_Instructions for the task_: Determine how many lines in the material below contain the string "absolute", then state only that count.

_Exercise data_:
# # #
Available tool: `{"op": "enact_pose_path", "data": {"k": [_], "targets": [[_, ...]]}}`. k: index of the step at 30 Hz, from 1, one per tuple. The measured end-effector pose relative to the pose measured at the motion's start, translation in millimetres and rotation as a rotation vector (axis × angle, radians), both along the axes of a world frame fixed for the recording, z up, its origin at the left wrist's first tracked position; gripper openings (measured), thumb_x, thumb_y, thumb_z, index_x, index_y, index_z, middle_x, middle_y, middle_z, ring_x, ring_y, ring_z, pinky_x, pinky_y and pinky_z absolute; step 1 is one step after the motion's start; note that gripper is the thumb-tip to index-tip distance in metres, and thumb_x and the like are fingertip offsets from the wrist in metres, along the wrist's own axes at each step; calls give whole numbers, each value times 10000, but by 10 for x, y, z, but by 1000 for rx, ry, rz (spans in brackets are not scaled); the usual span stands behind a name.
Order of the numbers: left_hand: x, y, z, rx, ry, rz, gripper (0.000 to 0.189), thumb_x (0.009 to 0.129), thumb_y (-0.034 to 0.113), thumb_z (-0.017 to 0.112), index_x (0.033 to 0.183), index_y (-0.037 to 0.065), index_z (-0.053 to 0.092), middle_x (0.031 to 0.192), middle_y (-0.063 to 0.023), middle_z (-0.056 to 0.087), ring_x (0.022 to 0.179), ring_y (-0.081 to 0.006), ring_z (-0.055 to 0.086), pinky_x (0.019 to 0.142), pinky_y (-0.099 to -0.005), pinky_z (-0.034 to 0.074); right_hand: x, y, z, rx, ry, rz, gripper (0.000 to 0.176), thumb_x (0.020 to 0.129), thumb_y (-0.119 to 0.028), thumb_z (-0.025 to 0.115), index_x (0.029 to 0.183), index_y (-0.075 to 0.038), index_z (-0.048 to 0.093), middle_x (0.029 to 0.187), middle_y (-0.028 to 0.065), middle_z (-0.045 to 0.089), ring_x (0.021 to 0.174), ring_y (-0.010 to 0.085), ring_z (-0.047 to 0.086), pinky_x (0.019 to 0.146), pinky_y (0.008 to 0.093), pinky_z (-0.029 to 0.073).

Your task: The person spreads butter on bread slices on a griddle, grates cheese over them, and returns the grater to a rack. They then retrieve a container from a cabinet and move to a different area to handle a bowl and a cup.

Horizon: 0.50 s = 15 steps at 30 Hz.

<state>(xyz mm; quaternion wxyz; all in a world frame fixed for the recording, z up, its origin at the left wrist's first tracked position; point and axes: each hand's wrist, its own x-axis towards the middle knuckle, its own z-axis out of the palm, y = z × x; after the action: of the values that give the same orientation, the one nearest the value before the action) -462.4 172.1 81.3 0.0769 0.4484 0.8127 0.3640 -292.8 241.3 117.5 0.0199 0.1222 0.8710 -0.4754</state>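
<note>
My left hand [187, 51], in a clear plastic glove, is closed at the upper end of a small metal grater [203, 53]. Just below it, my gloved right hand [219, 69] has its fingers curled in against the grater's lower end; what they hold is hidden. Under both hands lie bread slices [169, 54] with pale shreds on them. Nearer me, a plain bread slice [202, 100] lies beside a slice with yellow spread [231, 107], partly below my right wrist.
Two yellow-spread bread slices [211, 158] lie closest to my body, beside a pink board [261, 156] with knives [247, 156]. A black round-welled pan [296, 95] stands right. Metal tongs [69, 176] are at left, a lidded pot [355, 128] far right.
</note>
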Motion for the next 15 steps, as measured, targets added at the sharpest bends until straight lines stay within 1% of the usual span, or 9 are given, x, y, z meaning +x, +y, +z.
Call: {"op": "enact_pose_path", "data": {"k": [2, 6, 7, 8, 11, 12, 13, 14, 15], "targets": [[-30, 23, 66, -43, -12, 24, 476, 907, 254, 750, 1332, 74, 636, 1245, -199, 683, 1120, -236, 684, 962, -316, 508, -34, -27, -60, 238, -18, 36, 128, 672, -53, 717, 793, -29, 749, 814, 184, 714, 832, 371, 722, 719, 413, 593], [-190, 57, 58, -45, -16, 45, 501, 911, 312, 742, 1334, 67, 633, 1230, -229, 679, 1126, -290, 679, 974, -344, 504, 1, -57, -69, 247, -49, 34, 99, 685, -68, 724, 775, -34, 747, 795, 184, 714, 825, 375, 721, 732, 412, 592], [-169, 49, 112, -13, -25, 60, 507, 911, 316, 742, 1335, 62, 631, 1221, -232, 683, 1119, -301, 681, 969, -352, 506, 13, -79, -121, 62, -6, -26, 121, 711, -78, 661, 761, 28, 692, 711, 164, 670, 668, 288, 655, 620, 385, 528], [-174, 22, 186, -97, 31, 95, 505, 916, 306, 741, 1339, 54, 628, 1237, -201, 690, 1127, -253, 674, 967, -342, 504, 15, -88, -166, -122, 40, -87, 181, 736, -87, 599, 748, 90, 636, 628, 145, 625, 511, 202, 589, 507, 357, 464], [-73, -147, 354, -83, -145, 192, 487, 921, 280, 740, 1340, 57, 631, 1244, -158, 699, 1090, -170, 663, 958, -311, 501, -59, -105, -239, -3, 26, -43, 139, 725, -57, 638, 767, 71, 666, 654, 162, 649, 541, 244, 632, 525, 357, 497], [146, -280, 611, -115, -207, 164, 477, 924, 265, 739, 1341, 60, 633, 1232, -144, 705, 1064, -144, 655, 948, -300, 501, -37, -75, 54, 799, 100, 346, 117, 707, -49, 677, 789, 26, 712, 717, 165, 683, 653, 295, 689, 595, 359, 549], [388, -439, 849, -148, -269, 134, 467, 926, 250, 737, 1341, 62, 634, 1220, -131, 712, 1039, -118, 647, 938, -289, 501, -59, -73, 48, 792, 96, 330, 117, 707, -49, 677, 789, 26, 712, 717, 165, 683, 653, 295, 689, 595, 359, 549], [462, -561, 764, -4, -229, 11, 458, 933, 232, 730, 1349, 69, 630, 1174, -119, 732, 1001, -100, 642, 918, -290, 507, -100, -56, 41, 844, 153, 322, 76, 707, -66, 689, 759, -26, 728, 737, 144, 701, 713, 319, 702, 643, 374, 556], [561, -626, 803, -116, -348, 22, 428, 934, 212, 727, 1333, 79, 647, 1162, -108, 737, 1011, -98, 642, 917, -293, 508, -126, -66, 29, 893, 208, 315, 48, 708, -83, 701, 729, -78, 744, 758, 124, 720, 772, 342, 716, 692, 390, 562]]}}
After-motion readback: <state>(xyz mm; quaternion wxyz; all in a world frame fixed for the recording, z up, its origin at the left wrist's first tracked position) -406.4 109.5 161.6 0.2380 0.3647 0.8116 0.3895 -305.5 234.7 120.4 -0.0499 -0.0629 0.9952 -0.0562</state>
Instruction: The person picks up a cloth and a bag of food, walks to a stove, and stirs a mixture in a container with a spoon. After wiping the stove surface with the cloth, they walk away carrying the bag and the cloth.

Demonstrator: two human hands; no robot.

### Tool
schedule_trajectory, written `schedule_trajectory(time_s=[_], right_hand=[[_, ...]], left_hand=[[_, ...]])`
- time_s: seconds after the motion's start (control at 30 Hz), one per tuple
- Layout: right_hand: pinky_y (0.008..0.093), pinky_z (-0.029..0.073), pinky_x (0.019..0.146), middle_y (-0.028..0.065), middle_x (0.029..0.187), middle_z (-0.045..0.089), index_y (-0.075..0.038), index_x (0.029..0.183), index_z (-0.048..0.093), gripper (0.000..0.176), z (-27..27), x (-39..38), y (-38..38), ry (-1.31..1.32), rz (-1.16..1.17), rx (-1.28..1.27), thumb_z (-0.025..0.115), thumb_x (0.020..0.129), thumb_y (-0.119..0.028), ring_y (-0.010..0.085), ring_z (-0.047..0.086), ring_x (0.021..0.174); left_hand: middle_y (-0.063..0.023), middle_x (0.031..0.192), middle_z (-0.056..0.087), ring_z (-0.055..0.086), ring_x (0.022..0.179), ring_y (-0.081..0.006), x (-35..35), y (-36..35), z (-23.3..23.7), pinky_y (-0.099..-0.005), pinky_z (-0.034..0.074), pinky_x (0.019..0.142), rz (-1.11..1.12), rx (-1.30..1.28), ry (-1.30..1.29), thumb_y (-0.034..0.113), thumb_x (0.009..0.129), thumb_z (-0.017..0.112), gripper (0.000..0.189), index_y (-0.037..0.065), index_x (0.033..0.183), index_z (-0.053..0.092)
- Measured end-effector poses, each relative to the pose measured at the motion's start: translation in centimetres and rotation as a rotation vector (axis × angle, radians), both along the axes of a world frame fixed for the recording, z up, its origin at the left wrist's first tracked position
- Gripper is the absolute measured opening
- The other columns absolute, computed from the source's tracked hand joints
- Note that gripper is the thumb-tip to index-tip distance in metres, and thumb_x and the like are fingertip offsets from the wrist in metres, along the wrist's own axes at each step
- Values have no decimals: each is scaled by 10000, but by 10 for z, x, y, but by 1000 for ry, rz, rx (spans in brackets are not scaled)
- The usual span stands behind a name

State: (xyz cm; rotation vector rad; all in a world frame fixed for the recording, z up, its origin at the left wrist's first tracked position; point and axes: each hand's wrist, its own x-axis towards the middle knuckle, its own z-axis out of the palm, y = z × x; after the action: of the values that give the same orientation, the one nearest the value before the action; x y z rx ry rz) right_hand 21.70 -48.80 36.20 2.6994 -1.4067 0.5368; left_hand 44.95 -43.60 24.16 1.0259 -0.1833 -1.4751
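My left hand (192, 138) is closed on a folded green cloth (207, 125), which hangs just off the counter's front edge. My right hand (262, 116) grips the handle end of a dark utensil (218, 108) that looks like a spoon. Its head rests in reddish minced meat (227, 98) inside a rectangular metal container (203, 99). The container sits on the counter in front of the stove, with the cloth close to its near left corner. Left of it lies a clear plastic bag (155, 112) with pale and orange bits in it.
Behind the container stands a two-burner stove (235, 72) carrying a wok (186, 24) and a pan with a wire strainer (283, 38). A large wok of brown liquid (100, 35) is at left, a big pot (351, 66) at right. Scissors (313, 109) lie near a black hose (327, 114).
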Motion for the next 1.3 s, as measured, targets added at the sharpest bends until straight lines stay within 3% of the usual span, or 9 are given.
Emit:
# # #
_Result of this task_: 3